Once completing WSU’s Prep Program, Roque applied to the Peace Corps in November and received her official acceptance in March 2019. She’ll depart for this adventure in less than a year later, on September 8th.

For three months Roque will live with a host family, attending classes and receiving language training. After this brief integration period she will be relocated to her official site for two years.

Although Roque was certified in Community Economic Development, she applied to the program in the Youth in Development sector. “It really matters what you’re passionate about,” She says, “I feel like they really hear that in your application.” Roque explained her Youth in Development placement by comparing it to a YMCA, with before and after school programs.

Roque will spend a lot of time working with woman and children, as well as teaching English. Pending enough funds from a grant or the Peace Corps itself, Roque hopes to pursue a project she is passionate about, such as creating a small library or a radio station for the Moroccan community she’s working with. 


Roque isn’t intimated by the idea of being surrounded by such a vastly different culture in an area much more rural than what she’s used to. In fact, these are the two things she’s looking forward to the most. “I’ve always wanted to live with just the bare minimum so I can find a way to enjoy the people that I’m around and focus on something that’s bigger than myself.” 
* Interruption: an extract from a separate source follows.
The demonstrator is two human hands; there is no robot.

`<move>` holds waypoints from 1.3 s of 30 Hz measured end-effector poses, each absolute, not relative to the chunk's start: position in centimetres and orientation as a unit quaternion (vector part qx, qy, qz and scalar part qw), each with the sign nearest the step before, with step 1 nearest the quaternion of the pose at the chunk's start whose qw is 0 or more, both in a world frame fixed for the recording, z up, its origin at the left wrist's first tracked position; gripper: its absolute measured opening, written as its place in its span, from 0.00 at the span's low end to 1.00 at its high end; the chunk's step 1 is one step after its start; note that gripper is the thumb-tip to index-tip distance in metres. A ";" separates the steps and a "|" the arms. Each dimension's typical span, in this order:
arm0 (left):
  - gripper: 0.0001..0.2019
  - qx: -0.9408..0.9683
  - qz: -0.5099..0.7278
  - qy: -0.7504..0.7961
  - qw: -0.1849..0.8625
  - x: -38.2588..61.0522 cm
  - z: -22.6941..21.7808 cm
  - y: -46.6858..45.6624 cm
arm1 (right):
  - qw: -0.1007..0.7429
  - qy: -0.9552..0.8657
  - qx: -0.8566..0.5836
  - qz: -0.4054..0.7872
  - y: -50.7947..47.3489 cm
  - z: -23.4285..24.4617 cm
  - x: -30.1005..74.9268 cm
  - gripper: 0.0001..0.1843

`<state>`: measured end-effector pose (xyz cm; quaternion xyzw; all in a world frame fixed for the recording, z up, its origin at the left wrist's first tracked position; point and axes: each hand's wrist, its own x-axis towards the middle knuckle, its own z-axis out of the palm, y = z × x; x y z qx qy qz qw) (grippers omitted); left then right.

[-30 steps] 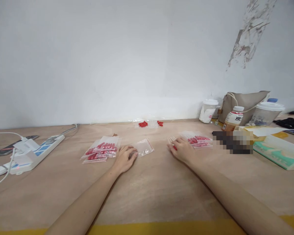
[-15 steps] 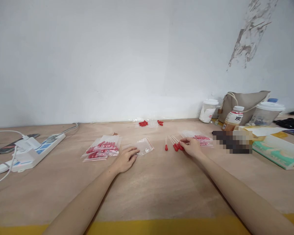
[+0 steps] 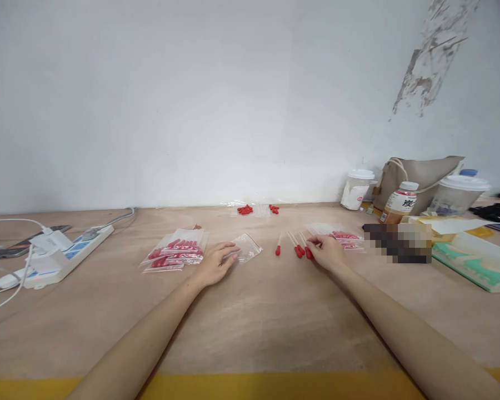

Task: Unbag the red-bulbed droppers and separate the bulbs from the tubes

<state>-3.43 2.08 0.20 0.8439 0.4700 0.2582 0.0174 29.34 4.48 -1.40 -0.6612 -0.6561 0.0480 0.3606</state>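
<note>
My left hand point(image 3: 217, 264) rests on the table with its fingers apart, the fingertips over the near-left edge of a clear zip bag point(image 3: 248, 248) that lies flat. My right hand point(image 3: 328, 252) is closed, thumb and fingertips pinched at the rightmost of several thin pale sticks with red bulb-shaped ends. Beside it, the other red-ended sticks point(image 3: 299, 250) lie fanned out, red ends toward me. One single red-ended stick point(image 3: 278, 250) lies apart on their left, slightly tilted. Part of the pinched stick is hidden by my fingers.
Filled bags of red-ended sticks point(image 3: 175, 250) are stacked at left, more bags point(image 3: 346, 238) behind my right hand. Small red pieces point(image 3: 245, 210) lie near the wall. A power strip point(image 3: 73, 256) is far left; a cup point(image 3: 357, 191), bottle point(image 3: 400, 204) and green-white box point(image 3: 475, 260) stand right.
The sticks by my right hand are spread wider, and the single stick on the left has tilted. My left fingers have straightened a little over the bag. The view has shifted slightly.
</note>
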 end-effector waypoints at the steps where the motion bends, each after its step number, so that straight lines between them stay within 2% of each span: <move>1: 0.18 0.858 0.244 0.452 0.030 -3.3 0.3 2.5 | 0.359 -0.660 -0.660 0.026 4.4 -1.4 29.2 0.11; 4: 0.21 0.888 0.176 0.420 0.059 -2.8 0.4 3.5 | 0.341 -0.682 -0.647 0.001 4.4 -1.7 28.9 0.11; 8: 0.24 0.859 0.120 0.487 0.103 -1.4 -0.3 4.1 | 0.331 -0.705 -0.627 0.009 4.4 -2.1 28.6 0.11; 17: 0.16 0.707 0.205 0.676 0.026 -1.3 0.2 5.6 | 0.356 -0.727 -0.587 -0.003 4.3 -1.9 28.5 0.12; 26: 0.11 0.688 0.196 0.696 0.065 -3.7 1.0 6.8 | 0.367 -0.731 -0.575 -0.028 4.5 -2.2 28.6 0.12; 29: 0.10 0.668 0.211 0.713 0.022 -5.2 2.0 6.5 | 0.349 -0.712 -0.607 -0.047 4.5 -1.6 29.0 0.14; 33: 0.12 0.616 0.204 0.761 -0.023 -8.2 3.3 6.5 | 0.326 -0.606 -0.718 -0.105 4.4 -0.1 31.0 0.16; 39: 0.12 0.581 0.174 0.793 -0.053 -10.4 3.9 6.0 | 0.218 -0.593 -0.771 -0.082 4.4 0.3 35.1 0.21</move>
Surprisingly, her biggest worry is returning to the United States at the conclusion of her Peace Corps experience. Reverse culture shock can be intense, but the Peace Corps tries to ease this transition by providing a readjustment stipend so participants can find a place to live, get a job, and secure transportation. Before that, Roque will have eight-hundred and twenty-one days accomplish her goals and make a difference at the same time.